Examining studies from seven WTO member countries—Argentina, Brazil, Chile, Colombia, Costa Rica, Mexico, and Peru—editors J. Michael Finger and Julio J. Nogués highlight the judicious creation and economically sound management of safeguards (temporary restriction on import of a product when the domestic industry is facing a severe threat) and antidumping (restriction on exporting a product at a lower price than in the domestic market) measures as part of domestic policy.

 

Creating trade defense mechanisms which by definition impose rather than remove import restrictions raises the distinct possibility of indiscriminate use,” said L. Alan Winters, Director of the World Bank’s Development Research Group.The momentum of liberalization was maintained by courageously managing industry pressures so that exceptional situations of import competition were taken care of—and remained exceptions.

 

Six out of seven countries employed fewer than three safeguard measures between 1995 and 2004. Antidumping measures were used far more frequently to manage pressures for exceptional protection, but the country studies in the book show that these were truly emergency actions, coming at critical times in the trade liberalization process with the rate of use falling off afterwards.

 

In Argentina, despite the country’s recent macroeconomic imbalance and currency crisis, WTO rules prevented the proliferation of protection instruments that has characterized previous crises there,” said Julio J. Nogués, Professor at the Universidad T. Di Tella’s School of Government in Buenos Aires, and co-editor of the book. “In the past, precisely such proliferation has made discipline impossible.

 

Among the factors that helped discipline in the countries studied were the administrative content of the WTO rules, which support unification of process and criteria and provide guidelines for objectivity, transparency, and accountability in public decision making; and the rigorous standard for the information that a protection-seeking industry is required to provide.

 

However, the economic content of these rules leaves much room for improvement, conclude the book’s editors.

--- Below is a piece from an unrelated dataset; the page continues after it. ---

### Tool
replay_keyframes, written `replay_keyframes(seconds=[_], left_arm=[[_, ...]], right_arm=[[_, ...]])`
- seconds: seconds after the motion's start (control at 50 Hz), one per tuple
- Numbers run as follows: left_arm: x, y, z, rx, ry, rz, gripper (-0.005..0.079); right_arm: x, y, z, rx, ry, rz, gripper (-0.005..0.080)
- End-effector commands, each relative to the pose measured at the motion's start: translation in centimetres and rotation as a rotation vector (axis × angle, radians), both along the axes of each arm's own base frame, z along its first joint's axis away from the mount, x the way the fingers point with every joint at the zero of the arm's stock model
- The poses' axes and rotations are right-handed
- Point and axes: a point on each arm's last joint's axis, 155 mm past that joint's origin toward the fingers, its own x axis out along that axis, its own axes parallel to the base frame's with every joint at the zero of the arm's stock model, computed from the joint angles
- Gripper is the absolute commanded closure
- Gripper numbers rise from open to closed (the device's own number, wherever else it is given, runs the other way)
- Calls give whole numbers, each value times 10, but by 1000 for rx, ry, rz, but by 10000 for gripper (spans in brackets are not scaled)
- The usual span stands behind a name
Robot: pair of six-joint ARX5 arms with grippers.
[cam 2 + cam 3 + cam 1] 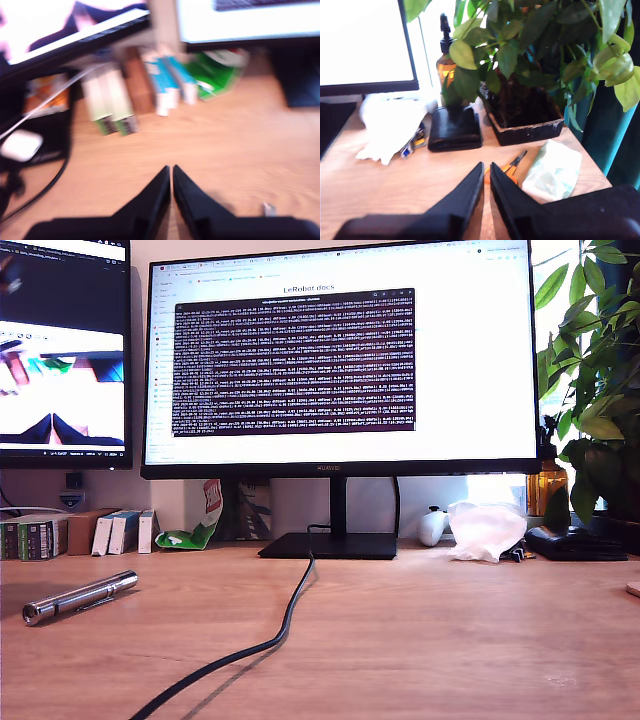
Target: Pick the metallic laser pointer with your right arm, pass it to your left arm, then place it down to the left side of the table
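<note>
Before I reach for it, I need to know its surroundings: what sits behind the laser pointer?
Behind the laser pointer in the exterior view, small boxes stand in a row on the table, against the wall, under a monitor. What lies behind those boxes is hidden.

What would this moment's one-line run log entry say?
slim shiny silver metal laser pointer: lying on wooden table, exterior view's left | my first gripper: shut, empty | my second gripper: shut, empty

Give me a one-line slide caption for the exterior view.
Metallic laser pointer lying on the wooden table at the exterior view's left, beside a black cable, below two monitors.
</note>
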Motion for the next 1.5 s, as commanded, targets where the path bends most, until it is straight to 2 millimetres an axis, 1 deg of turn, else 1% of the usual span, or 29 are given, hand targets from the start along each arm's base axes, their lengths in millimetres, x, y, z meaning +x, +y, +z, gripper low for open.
replay_keyframes(seconds=[0.0, 0.08, 0.2, 0.3, 0.42, 0.54, 0.62, 0.76, 0.92, 1.0, 1.04, 1.1, 1.24, 1.32, 1.48], left_arm=[[-4, 2, -16, -14, 21, 13, 765], [-8, 0, -21, -35, 14, 11, 765], [-17, -10, -25, -52, 10, -18, 765], [-23, -20, -20, -76, -33, -32, 765], [-30, -16, -10, -60, -90, 0, 765], [-37, -22, -3, -63, -147, -18, 765], [-42, -24, -10, -62, -167, -25, 765], [-50, -22, -22, -46, -194, -23, 765], [-58, -18, -30, 13, -229, -33, 765], [-62, -16, -35, 21, -239, -30, 765], [-63, -16, -36, 23, -242, -29, 765], [-64, -15, -39, 22, -249, -27, 765], [-69, -12, -53, 35, -240, -16, 765], [-68, -11, -53, 33, -263, -11, 765], [-67, -10, -53, 31, -290, -6, 765]], right_arm=[[-1, 1, -14, 0, 25, 4, 752], [-2, 1, -23, 17, 32, 0, 752], [-3, 4, -24, 30, 31, 4, 752], [-3, 10, -20, 26, 14, 26, 752], [-4, 12, -10, 13, -20, 19, 752], [-6, 10, -3, 0, -48, -1, 752], [-8, 13, -2, 3, -66, 11, 752], [-14, 17, -12, -16, -72, 26, 752], [-26, 5, -32, -53, -77, -31, 752], [-32, 2, -47, -83, -65, -38, 752], [-34, 2, -50, -83, -77, -39, 752], [-37, 2, -51, -81, -91, -39, 752], [-41, -1, -45, -89, -116, -51, 752], [-45, -10, -45, -113, -108, -95, 752], [-49, -17, -44, -118, -125, -134, 752]])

WTO rules are found to be too generous with respect to separating both good interventions from bad ones, and in restraining the number of interventions.

 

Tinkering with the technicalities of determining dumping or injury will be of little help,” concludes J. Michael Finger, a former Lead Economist at the World Bank, and co-editor of the book. “To support liberalization, WTO rules should give more weight to identification of the benefits from liberalization.”